How can I handle the concept of evil temples in the larger world? [closed]

Kotch 07/11/2018. 4 answers, 641 views
dnd-3.5e religions-and-deities world-building

In an evil region or country, what is the motivation for people to follow evil gods? I get the whole worshiping-out-of-fear thing and the idea of appeasement, but are there any other models of society where people follow evil gods willingly?

Some evil gods, such as Nerull, only seem to lend themselves to secret cults. If you look through the list of gods in 3.5 PHB none of them seem to be the sort of gods any societies would openly worship. Hextor is all very well as a god if you are warrior, but what does everyone else do?
The same can be said of Vecna and Erythnul. Who is going to worship Gruumsh apart from orcs?

The idea of secret cults seems okay, but if you want to have your world divided up into regions where good gods hold sway in one place and evil gods hold sway in another place who are the general (non-secret) temples that people pray to and why?

4 Answers

Quadratic Wizard 07/11/2018.

The World of Greyhawk campaign setting has a considerable amount of information on the default pantheon appearing in D&D 3.5 and how evil deities are followed in the world. For specific lore on the Greyhawk deities, the Living Greyhawk Gazeteer has information on these, as does the Greyhawk Wiki (for example, its article on Vecna).

These might also serve as an example for other settings.

Hextor's religion was popular in the former Great Kingdom. As a god of conquest, his religion was successful in the mainstream. His religion is described further in Dragon #356. Erythnul, god of slaughter, is popular among the humans in some wilder regions; in both cases, these deities represent the dominant cultural values of those regions at that time. Not all kingdoms are necessarily good-aligned or well-organized.

Many evil religions are specifically dangerous, so their cults are forbidden in most places. Vecna and Tharizdun are such deities. In the Free City of Greyhawk, being a follower of Vecna is a capital offence. Vecna's cult is described further in Dragon #348.

Some evil deities are the racial deities of some specific race, such as Gruumsh for orcs. Those deities are worshipped anywhere that such a race goes.

Iuz the Old (a deity not mentioned in the core rulebooks) actually resides on the material plane and commands a vast and evil kingdom. Most deities in the World of Greyhawk are forbidden from doing this, but Iuz if I remember correctly was born on that plane and is thus allowed to reside there. Evil deities actually ruling kingdoms personally is rare.

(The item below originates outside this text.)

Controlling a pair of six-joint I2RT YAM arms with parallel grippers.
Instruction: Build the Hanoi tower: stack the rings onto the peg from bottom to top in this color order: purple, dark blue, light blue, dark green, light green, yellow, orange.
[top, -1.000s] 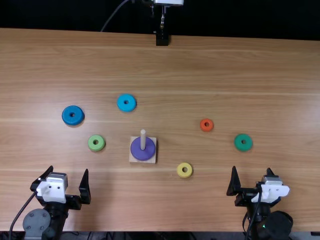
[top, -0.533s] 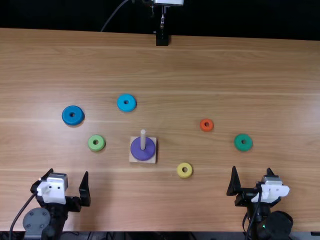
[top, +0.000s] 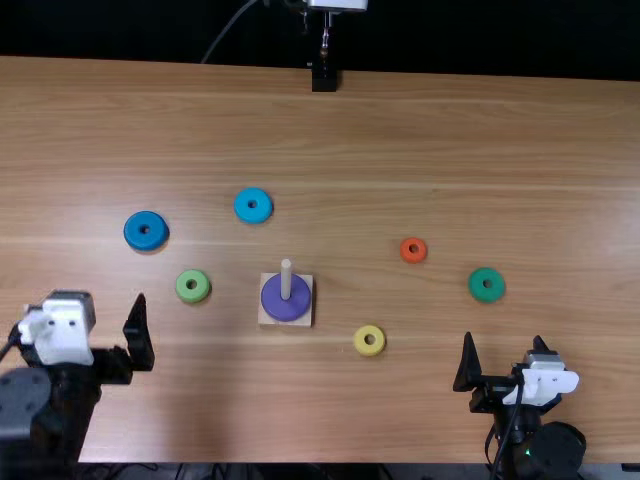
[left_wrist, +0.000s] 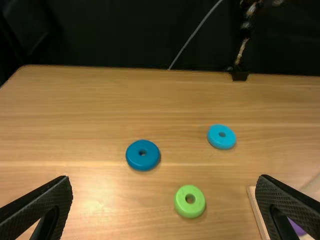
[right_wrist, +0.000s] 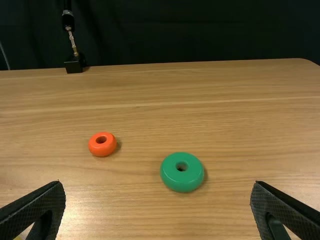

Some human peoples have one or more evil deities in their pantheon. Syrul of the Suel pantheon is followed by the Scarlet Brotherhood; they are an evil organization with their own territory, so this is a mix of the "evil cult" and "evil kingdom" tropes we've seen before.

Some less popular but less destructive evil deities are followed personally by a few individuals. Beltar, for example, goddess of caves, is followed by tomb raiders. Such religions are quieter but more tolerated than the likes of Vecna's cult.

Something you also see is major temples of evil deities tolerated in larger settlements, often for historic reasons. For example, Kalstrand has a temple of Hextor despite Zilchus being the kingdom's official religion. The temple predates the founding of the modern kingdom and hails from an era when Hextor was a dominant religion, and Overking Xavener had to make some concessions to the local major power groups to secure his own monarchy.

ShadoCat 07/11/2018.

In general, evil deities will be openly supported if the evil that they do is out of sight of the population. This could mean that there is a "forbidden city" of debauchery, murder and the like occur but it is out of the view of the everyday citizen. It could also mean that all of the bad stuff happens to outsiders. Why would you care if the government tortures and murders people so long as it is someone else?

All those governments have to do is provide a safe and stable environment for the everyday person.

To gain power, someone must show that they "qualify" by performing evil acts and that they are smart by performing those acts on either outsiders, those who won't be missed or in a way that keeps them from getting caught.

Also, if evil acts lead to power many people will perform evil acts to gain power.

Tridam 07/11/2018.

Cultural Interpretation

For the population following this religion it wouldn't be evil. You have live all your life under this teachings and isn't evil, it's how life is.

Take by example the old Maya Empire, in this culture the religion demanded human sacrifice to appease the gods, it wasn't evil for them; it was something that has to be done.

In some other context eating the hearth of your enemy to absorb his powers is something very real that still occurs today and for the people doing it isn't evil just what needs to be done to succeed and survive.

Temples would exist for any deity without an issue. Even more in a setting like DnD where you have "visual confirmation" of their existence.

Dan B 07/11/2018.

One important reason cultists worship evil gods is to get power. If you worship Pelor, maybe you'll get healing magic, provided that your heart is true. But evil gods frequently have some sort of plot to incarnate their avatar into the real world, after which their cultists will gain ultimate power.

Fear and appeasement are also valid motivations. But one final motivation is insanity. In some versions of Temple of Elemental Evil, it's narrated that contact with Tharizdun actually drives people insane, which is the only reason they continue to worship it.